→ **Your task**
All lines below must be repeated exactly, with the pictures omitted.

→ **Given data**
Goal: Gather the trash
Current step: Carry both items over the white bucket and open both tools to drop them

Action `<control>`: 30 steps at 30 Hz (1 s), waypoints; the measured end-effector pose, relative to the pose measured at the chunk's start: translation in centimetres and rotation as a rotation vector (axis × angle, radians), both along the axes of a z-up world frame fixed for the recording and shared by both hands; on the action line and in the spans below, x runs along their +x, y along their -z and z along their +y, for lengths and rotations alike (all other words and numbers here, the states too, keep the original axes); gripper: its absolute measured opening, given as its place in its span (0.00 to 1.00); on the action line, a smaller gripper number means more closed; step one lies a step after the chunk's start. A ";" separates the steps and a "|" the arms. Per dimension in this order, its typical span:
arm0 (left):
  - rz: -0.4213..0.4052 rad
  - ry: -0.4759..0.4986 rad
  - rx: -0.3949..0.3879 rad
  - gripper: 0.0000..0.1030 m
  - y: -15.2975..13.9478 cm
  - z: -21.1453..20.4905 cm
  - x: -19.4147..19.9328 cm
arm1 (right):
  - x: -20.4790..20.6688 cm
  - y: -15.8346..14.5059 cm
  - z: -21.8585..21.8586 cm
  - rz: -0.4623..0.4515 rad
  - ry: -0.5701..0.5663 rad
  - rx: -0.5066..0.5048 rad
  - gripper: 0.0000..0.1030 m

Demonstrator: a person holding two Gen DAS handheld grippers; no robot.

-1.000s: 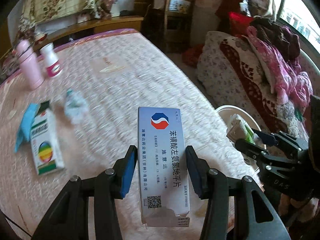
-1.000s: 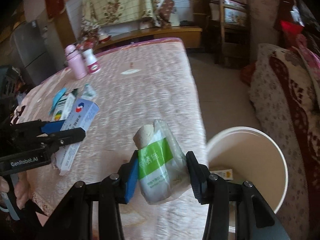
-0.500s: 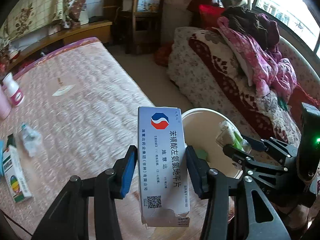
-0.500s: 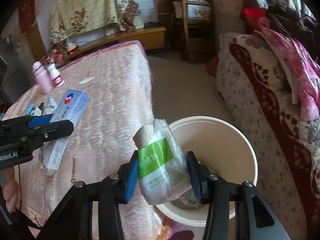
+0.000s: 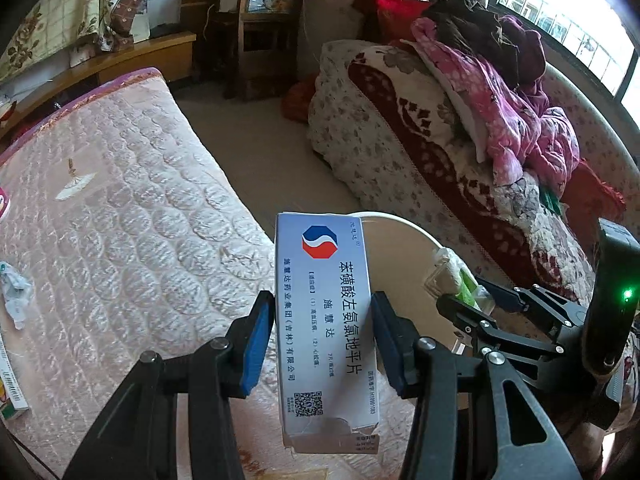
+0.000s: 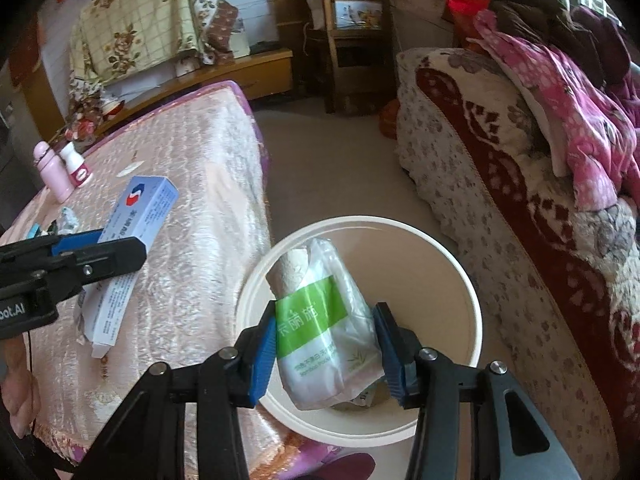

→ **Exercise response**
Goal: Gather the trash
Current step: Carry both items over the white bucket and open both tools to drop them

Action `<control>`: 30 steps at 30 Hz (1 s), waypoints; the measured end-effector pose, relative to the pose measured at the chunk's start: translation in centimetres and rotation as a rotation vector (axis × angle, radians), both along the axes of a z-up world frame fixed for the recording and shared by both hands; on the action line and in the spans below, x runs along their +x, y along their -z and z along their +y, for lengths and rotations alike (all other words and numbers here, the states too, keep the original axes); gripper: its absolute measured opening, given as its place in its span (0.00 to 1.00); on the action line, a smaller gripper number means more closed; step one lies a step after the chunk's start. A ";" separates the steps and a "|" the arms. Per dimension in this order, its typical span:
arm0 (left):
  - rz: -0.4213..0.4052 rad
  - ry: -0.4759..0.4986 rad
  - rx: -0.3949..0.3879 rad
  - gripper: 0.0000..0.1030 m
  - y: -15.2975..13.9478 cm
  - z: -21.1453..20.4905 cm
  - x: -19.4147..19.9328 cm
arm1 (right):
  - x: -20.4790..20.6688 cm
  - y: -15.8346..14.5059 cm
  - z: -21.8585..21.8586 cm
  - rz: -0.4623..0.4515 rad
  - ry: -0.5701..0.5663 rad
  - rx: -0.5066..0.5048 rad
  - gripper: 0.0000..0.1030 m

Demonstrator: a person holding two Gen DAS handheld grippers; no robot.

-1.000s: 
-1.000s: 
-0.500s: 
-0.500s: 
+0.000s: 
+0.000s: 

Nothing remains to be added to the output.